CHARLES (3)

Charles a reçu hier les résultats de ses examens. Au labo où il a été les faire, on n’avait pas le nécessaire pour tester le COVID-19. On lui a trouvé des transaminases deux fois plus élevées que la norme. Il est demeuré une heure dans sa chambre, en proie à une crise d’angoisse. Si ce n’est le COVID-19, cela pourrait être un cancer. Il brandit la feuille où sont marqués ces chiffres, et où celui qui l’inquiète se détache en caractères gras. Je ne sais que dire. Je lui dis qu’il n’a vraiment pas l’air de quelqu’un qui souffre du cancer.
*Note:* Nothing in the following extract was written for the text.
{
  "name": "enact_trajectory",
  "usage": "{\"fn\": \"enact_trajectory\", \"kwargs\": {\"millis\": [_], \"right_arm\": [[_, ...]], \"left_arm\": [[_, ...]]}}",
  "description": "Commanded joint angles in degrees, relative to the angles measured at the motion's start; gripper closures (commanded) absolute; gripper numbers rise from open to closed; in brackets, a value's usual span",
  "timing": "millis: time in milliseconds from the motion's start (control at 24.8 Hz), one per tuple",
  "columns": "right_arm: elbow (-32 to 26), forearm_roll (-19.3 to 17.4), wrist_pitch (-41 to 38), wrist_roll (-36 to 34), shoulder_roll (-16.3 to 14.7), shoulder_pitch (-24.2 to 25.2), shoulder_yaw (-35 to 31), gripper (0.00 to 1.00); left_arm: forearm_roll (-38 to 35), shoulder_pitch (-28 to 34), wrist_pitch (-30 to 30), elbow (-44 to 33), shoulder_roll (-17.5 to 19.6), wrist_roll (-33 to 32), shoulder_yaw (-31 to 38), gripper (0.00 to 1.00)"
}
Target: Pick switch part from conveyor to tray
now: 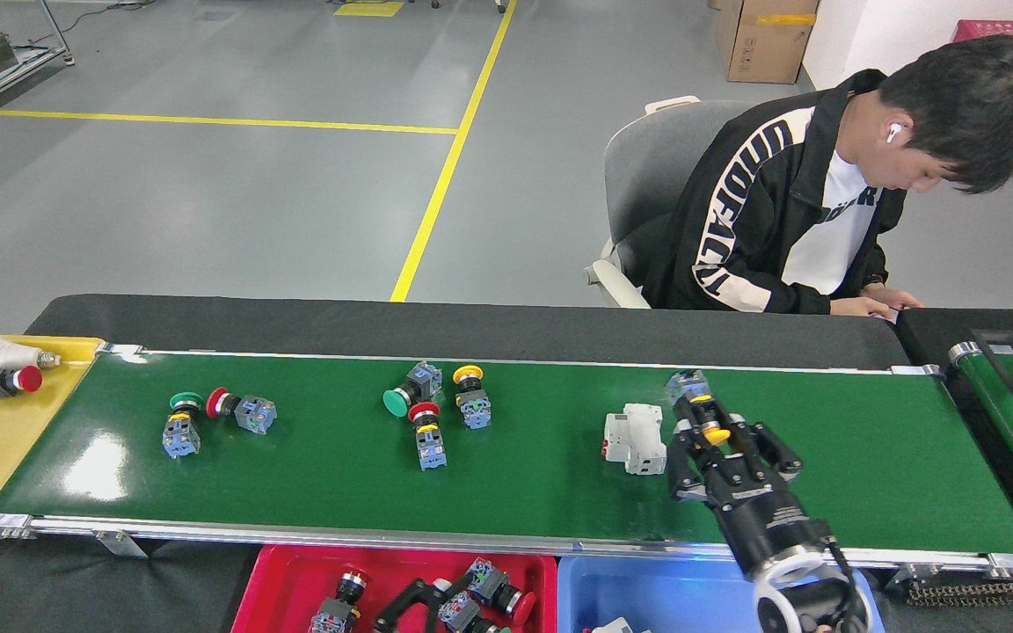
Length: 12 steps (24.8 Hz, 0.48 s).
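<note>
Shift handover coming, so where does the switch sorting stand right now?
Done: several push-button switches lie in the red plastic tray. In hand: the right pincer is shut on a yellow-capped switch over the dark-green conveyor belt. Left: five switches on the belt, two at left, three mid-belt, plus a white breaker block. The left pincer hangs over the red tray.

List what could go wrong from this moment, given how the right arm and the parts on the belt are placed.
1. The right pincer holds a yellow-capped switch part above the glossy dark-green conveyor; only its cap end looks gripped, so it might slip.
2. The white rectangular breaker block lies just beside the pincer and could get knocked.
3. The red plastic tray already holds the left pincer among switches, so the arms might crowd each other.
</note>
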Motion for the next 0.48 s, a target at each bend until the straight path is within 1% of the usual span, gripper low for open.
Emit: {"fn": "enact_trajectory", "kwargs": {"millis": [0, 40, 81, 121, 162, 202, 242, 283, 323, 364, 404, 444], "right_arm": [[-2.0, -0.3, -5.5, 0.0, 0.2, 0.8, -0.4, 0.88], [-2.7, -0.3, -7.9, -0.1, 0.6, 2.2, 0.1, 0.87], [-3.3, -0.2, -11.1, -0.1, 1.8, 4.0, 1.0, 0.84], [-3.4, -0.1, -14.4, 0.1, 3.7, 4.9, 3.0, 0.83], [-3.3, 0.5, -16.8, 0.4, 5.9, 5.5, 5.6, 0.82], [-3.3, 0.9, -18.0, 0.6, 7.1, 6.2, 8.2, 0.79], [-3.3, 1.3, -18.3, 0.6, 7.5, 6.8, 10.4, 0.75], [-3.1, 1.5, -18.4, 0.6, 7.7, 6.9, 13.5, 0.66], [-2.8, 1.5, -17.8, 0.7, 8.2, 6.9, 17.2, 0.46], [-2.8, 1.5, -17.4, 1.2, 8.9, 6.9, 19.7, 0.19], [-2.8, 1.5, -16.9, 2.6, 9.7, 6.9, 20.7, 0.02], [-2.7, 1.5, -16.5, 4.2, 10.2, 6.9, 21.1, 0.02]], "left_arm": [[3.2, -0.2, 0.3, -0.3, -0.2, -1.0, 7.2, 0.00], [3.7, -0.1, 0.5, 0.1, -0.4, -1.1, 10.8, 0.00], [3.8, -0.1, 0.5, 0.7, -0.5, -1.1, 14.2, 0.00], [3.8, -0.2, 0.6, 1.6, -0.5, -1.1, 17.4, 0.00], [3.9, -0.3, 0.7, 2.6, -0.5, -1.1, 19.8, 0.00], [3.9, -0.5, 1.2, 3.3, -0.5, -1.1, 21.3, 0.00], [3.9, -0.7, 1.4, 3.8, -0.5, -1.1, 22.1, 0.00], [3.9, -0.9, 1.4, 4.2, -0.4, -1.1, 22.3, 0.00], [3.9, -1.0, 1.4, 4.5, -0.4, -1.1, 22.3, 0.00], [3.9, -1.2, 1.4, 4.5, -0.4, -1.1, 22.3, 0.00], [3.8, -1.6, 1.5, 4.5, -0.5, -1.1, 22.0, 0.00], [3.6, -2.3, 2.0, 4.5, -0.5, -1.1, 21.7, 0.00]]}}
Cela pourrait être, poursuit-il, l’effet du Paracétamol qu’il a pris en grande quantité lorsqu’il avait mal à la nuque. Je me raccroche à cette branche. On va se promener. Je lui promets de lui parler de mes angoisses hypocondriaques – mais le moment venu, je suis tourmenté par autre chose (l’insatisfaction de n’avoir pas conclu, cet après-midi, mon écriture du matin comme je l’eusse souhaité), et la conversation s’enlise dans des plages de silence. Il les remplit comme il peut, en faisant des commentaires sur le beau temps ou ce quartier que nous découvrons, qui ressemble à un décor de cinéma.

J’arrache à ma grisaille des anecdotes, ressassées. L’histoire des reflux gastro-œsophagiens qui m’ont torturé pendant des mois, me faisant craindre le pire. L’histoire des troubles au bas-ventre, effet du médicament anti-cholestérol que je prenais depuis des années. Tout cela s’est calmé, le jour où je me suis aperçu qu’en perdant vingt-six kilogs, je voyais la plupart des signaux d’alerte disparaître. Il fait de grands “Oh !”, il surréagit, il recrée un théâtre que j’ai déserté.